**Aim of the exercise**
Copy out exactly the lines from the line containing "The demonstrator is" to the end of the listing.

**Dataset section**
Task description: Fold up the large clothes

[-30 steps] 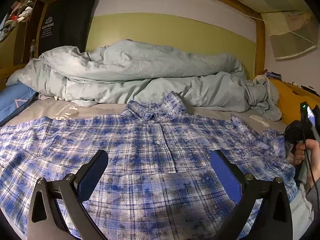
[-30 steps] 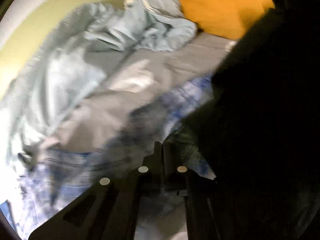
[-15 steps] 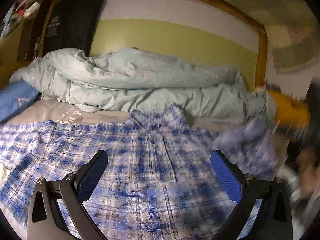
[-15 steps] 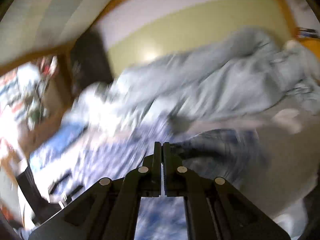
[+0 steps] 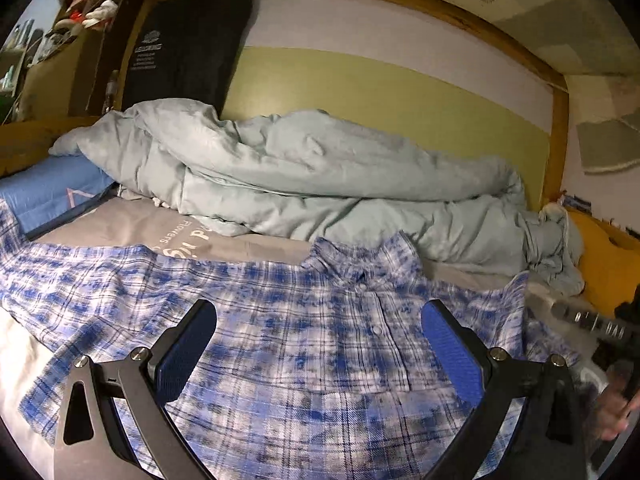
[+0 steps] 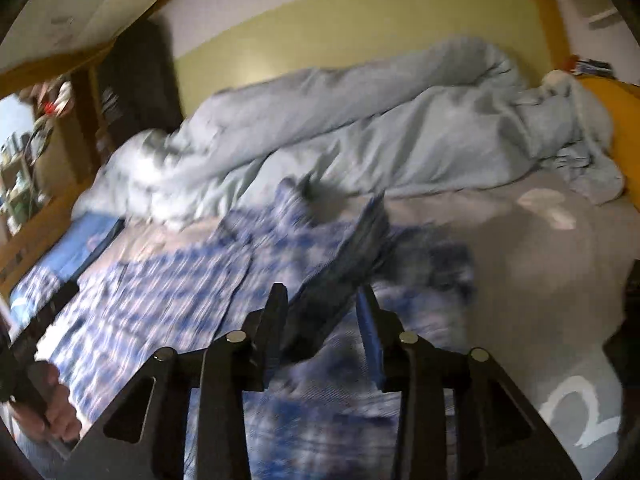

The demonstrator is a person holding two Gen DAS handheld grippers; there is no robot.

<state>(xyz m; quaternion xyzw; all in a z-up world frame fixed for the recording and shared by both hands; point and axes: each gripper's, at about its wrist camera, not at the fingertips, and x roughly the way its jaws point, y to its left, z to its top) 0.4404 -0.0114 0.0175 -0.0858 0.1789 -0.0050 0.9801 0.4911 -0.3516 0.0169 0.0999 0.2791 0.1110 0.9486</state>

**Completed task**
The demonstrator is a person holding two Gen DAS handheld grippers; there is no robot.

<state>(xyz m; quaternion xyzw; all in a z-up world frame fixed for the recording and shared by both hands; point and axes: each gripper's, at about its wrist camera, not at the fingertips, and x roughly the way its jaws point, y to its left, z to its top) 0.4404 -0.0114 0.0175 -0.0858 0.1789 -0.0050 0.9801 0.4911 -0.3516 0.0169 0.0999 0.2791 0.1110 0.9486</state>

No further output is expected.